5. South African match fixing

In 2000, Hansie Cronje led his South African team a tour of India. On April 7th of that year, Delhi police formally charged Cronje with fixing ODI’s in March for money. At the time these charges were made public, the South African board, players and media supported Cronje’s plea of innocence. However, four days later, the board sacked Cronje as he revealed to them he wasn’t being entirely honest.

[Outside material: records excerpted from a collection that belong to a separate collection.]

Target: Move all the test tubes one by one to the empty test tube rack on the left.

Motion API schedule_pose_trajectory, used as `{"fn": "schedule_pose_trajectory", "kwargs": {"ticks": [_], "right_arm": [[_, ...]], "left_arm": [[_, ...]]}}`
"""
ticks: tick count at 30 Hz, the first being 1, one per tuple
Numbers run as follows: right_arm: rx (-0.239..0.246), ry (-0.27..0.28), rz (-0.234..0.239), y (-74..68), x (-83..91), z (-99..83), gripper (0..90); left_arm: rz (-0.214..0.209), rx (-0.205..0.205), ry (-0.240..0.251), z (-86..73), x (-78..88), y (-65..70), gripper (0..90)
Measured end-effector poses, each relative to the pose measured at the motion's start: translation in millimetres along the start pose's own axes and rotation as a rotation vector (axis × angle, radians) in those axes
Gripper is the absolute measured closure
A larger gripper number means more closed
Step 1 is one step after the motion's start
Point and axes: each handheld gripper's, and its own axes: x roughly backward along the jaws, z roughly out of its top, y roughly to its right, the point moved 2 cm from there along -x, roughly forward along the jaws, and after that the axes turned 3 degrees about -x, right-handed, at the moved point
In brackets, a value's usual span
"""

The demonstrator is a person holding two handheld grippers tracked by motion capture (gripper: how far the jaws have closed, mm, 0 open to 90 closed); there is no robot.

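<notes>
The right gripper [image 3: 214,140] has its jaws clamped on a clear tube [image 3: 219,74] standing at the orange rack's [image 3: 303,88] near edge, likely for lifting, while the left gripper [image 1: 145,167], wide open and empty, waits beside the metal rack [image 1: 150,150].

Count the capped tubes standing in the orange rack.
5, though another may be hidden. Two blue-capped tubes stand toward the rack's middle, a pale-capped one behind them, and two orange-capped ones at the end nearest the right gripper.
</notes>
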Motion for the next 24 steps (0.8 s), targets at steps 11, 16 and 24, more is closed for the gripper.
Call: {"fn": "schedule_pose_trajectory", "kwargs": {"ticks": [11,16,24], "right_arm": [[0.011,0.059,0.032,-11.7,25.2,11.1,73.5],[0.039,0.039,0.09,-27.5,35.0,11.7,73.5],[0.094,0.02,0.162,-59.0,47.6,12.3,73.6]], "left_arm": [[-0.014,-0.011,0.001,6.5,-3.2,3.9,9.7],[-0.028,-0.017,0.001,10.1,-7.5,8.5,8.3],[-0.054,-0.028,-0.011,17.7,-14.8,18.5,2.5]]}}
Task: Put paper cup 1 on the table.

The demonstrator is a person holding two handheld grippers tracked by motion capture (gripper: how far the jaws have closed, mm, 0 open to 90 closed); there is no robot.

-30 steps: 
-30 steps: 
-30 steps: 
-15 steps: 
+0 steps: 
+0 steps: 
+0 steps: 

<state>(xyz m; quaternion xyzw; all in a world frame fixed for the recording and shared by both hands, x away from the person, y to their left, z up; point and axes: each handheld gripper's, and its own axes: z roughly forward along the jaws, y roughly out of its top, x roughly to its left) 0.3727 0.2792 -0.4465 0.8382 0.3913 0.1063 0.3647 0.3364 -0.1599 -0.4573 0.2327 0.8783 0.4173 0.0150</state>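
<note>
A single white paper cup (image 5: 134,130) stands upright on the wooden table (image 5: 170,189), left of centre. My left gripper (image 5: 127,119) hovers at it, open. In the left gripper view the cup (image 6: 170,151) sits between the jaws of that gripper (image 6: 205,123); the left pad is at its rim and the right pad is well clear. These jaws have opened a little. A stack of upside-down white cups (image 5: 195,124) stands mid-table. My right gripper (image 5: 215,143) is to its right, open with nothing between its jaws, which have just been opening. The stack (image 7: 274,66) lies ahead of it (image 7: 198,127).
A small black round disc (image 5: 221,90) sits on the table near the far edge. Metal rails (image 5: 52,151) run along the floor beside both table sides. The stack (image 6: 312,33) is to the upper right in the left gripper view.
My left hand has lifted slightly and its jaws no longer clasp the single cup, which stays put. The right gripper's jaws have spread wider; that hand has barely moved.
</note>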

Cronje’s fate was effectively sealed on June 8th, when fellow player Herschelle Gibbs publicly confessed he had accepted an offer from Cronje to perform poorly in return for $15,000. This confession led to a chain reaction of further confessions. Henry Williams, Pieter Strydom, Mark Boucher, Lance Klusener and Jacques Kallis all testified that Cronje approached them and offered money to fix a match. Gibbs and Williams were banned for six months, the rest acquitted. Cronje was banned for life by the South African cricket board. On June 1st 2002, Cronje was killed in a plane crash which after an inquest, revealed the cause of death was pilot negligence. It remains unknown to this day whether Cronje was murdered or not, with conspiracies flying around that a betting syndicate was behind his death.

This incident opened up a major door in cricket. Despite cricketers’ salaries increasing constantly, corruption in cricket remains a big issue which needs to be combated. Since 2000, allegations of match fixing and now spot fixing, are being thrown about. The ICC, cricket boards, players, supporters and the contemporary media acknowledge that still today, bookmakers and syndicates are active in their attempts to fix the sport of cricket.